World Gold Council data shows 2024 central bank gold purchases came to 1,044.6 MT, marking the third year in a row above 1,000 MT. In H1 2025, the organization says gold purchases from central banks reached 415.1 MT.
“I expect the Fed’s rate-cutting cycle to be good for gold, but central bank buying has been and remains a major factor," Lobo Tiggre, CEO of IndependentSpeculator.com, told the Investing News Network (INN) at the start of Q4 2024.
David Barrett, CEO of the UK division of global brokerage firm EBC Financial Group, is also keeping an eye on central bank purchases of gold. “I still see the global central bank buying as the main driver — as it has been over the last 15 years,” the expert said in an email to INN. "This demand removes supply from the market. They are the ultimate buy-and-hold participants and they have been buying massive amounts."
In addition to central bank moves, analysts are also watching escalating tensions in the Middle East, a weakening US dollar, declining bond yields and further interest rate cuts as factors that could push gold higher as investors look to secure their portfolios. “When it comes to outside factors that affect the market, it’s just tailwind after tailwind after tailwind. So I don’t really see the trend changing,” said Eric Coffin of Hard Rock Analyst.
Randy Smallwood of Wheaton Precious Metals (TSX:WPM,NYSE:WPM) told INN in March 2025 that gold is seeing support from many factors, including central bank buying, nervousness around the US dollar and stronger institutional interest. Smallwood is seeing an influx of fund managers wanting to learn about precious metals.
Joe Cavatoni, senior market strategist, Americas, at the World Gold Council, believes that market risk and uncertainty surrounding tariffs and continued demand from central banks are the main drivers of gold.
"Market risk in particular is a key strategic driver for the gold price and performance," Cavatoni told INN in a July 2025 interview. "Think strategically when you think about gold, and keep that allocation in mind."
Check out more of INN's interviews to find out what experts have said about the gold price during its 2025 bull run and where it could go next.
Should you beware of gold price manipulation?
It’s important for investors to be aware that gold price manipulation is a hot topic in the industry.
In 2011, when gold hit what was then a record high, it dropped swiftly in just a few short years.

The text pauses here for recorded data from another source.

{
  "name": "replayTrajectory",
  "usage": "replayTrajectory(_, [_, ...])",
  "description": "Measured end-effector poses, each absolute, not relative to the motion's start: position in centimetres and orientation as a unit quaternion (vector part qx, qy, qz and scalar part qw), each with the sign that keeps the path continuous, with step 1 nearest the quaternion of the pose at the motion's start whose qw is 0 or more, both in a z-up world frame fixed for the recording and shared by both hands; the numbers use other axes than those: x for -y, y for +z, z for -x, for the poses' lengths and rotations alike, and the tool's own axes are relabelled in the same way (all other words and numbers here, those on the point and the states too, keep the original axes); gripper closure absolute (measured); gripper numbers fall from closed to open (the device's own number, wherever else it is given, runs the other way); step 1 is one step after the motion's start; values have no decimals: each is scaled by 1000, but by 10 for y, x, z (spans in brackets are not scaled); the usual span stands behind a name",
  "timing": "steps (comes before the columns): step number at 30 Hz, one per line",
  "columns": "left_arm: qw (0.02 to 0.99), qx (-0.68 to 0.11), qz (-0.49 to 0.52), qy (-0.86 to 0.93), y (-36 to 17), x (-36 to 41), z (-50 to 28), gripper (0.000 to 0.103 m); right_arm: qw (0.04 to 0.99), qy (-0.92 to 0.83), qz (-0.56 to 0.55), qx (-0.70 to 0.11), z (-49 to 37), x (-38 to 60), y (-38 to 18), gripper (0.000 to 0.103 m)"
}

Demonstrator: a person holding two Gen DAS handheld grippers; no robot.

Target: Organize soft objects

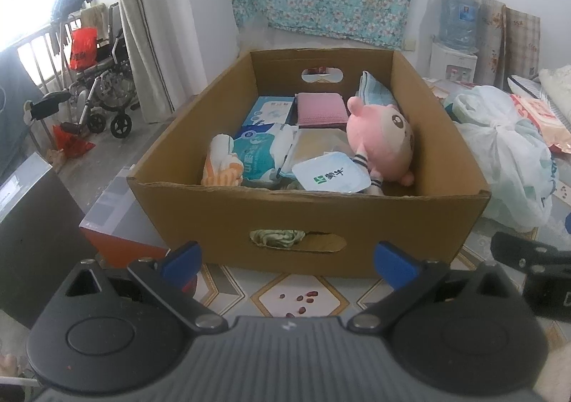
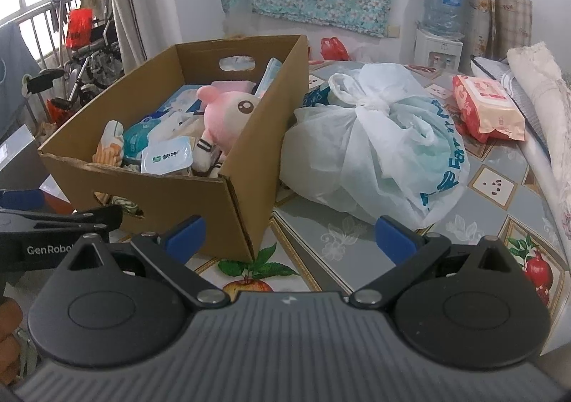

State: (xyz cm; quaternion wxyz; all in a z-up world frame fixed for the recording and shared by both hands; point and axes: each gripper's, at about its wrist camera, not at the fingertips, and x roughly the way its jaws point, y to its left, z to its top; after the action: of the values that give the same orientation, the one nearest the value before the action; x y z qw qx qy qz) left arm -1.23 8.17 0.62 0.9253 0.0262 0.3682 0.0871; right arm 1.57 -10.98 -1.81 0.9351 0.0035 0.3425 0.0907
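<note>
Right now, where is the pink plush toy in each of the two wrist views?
Left wrist: pink plush toy right of centre, against the cardboard box's right wall.
Right wrist: plush toy left of centre, upper half.
Shared landmark: white yogurt cup just in front of it.

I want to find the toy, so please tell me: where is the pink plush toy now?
The pink plush toy lies inside the cardboard box, against its right wall, beside the white sealed cup; the right wrist view shows it too.
</note>
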Motion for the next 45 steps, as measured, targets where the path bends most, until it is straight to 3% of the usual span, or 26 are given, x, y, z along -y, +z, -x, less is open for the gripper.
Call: replayTrajectory(45, [920, -383, -24, 74, 0, -82, 11, 0, 932, 83, 4, -353, -20, 110, -21, 1])
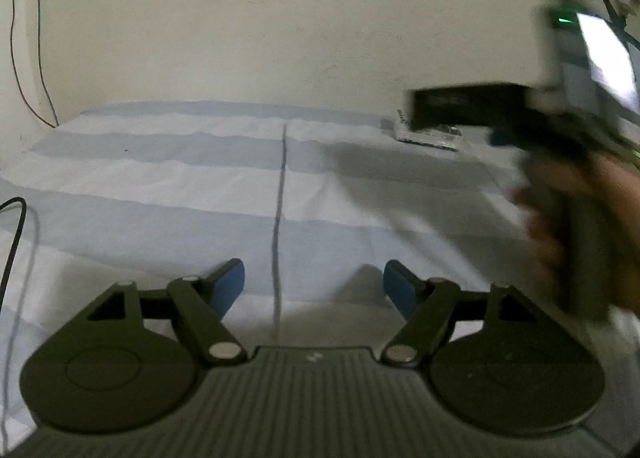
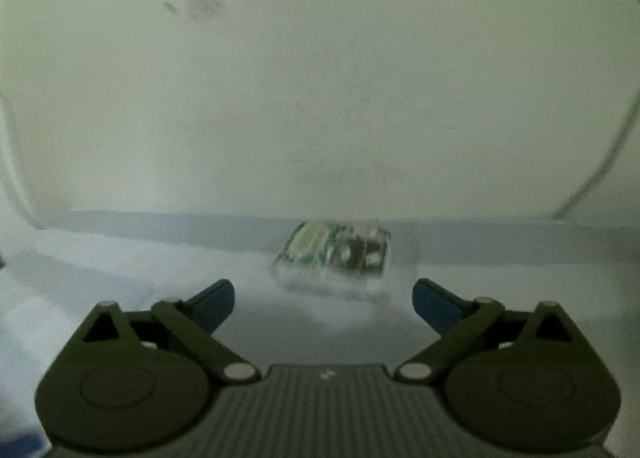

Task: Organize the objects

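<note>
A small clear plastic case with a green circuit board inside point(image 2: 334, 254) lies on the striped cloth near the wall, just ahead of my right gripper point(image 2: 323, 298), which is open and empty. The same case shows far right in the left wrist view point(image 1: 428, 134), partly hidden by the right gripper's body point(image 1: 520, 114), which is blurred and held by a hand. My left gripper point(image 1: 314, 288) is open and empty, low over the cloth near its dark centre seam.
The surface is a blue-and-white striped cloth point(image 1: 160, 178) against a cream wall point(image 1: 240, 18). Thin cables point(image 1: 36, 58) hang at the far left, a black cable point(image 1: 16, 226) lies on the left edge. A cable hangs at the right point(image 2: 600, 162).
</note>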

This decline after three years of impressive gains led many in the gold sector to cry foul and point to manipulation.
Early in 2015, 10 banks were hit in a US probe on precious metals manipulation.
Evidence provided by Deutsche Bank (NYSE:DB) showed “smoking gun” proof that UBS Group (NYSE:UBS), HSBC Holdings (NYSE:HSBC), the Bank of Nova Scotia (TSX:BNS,NYSE:BNS and other firms were involved in rigging gold and silver rates in the market from 2007 to 2013. Not long after, the long-running London gold fix was replaced by the LBMA gold price in a bid to increase gold price transparency. The twice-a-day process, operated by the ICE Benchmark Administration, still involves a variety of banks collaborating to set the gold price, but the system is now electronic.
Still, manipulation has by no means been eradicated, as a 2020 fine on JPMorgan Chase & Co. (NYSE:JPM) shows. The next year, chat logs were released in a spoofing trial for two former precious metals traders from the Bank of America's (NYSE:BAC) Merrill Lynch unit. They show a trader bragging about how easy it is to manipulate the gold price.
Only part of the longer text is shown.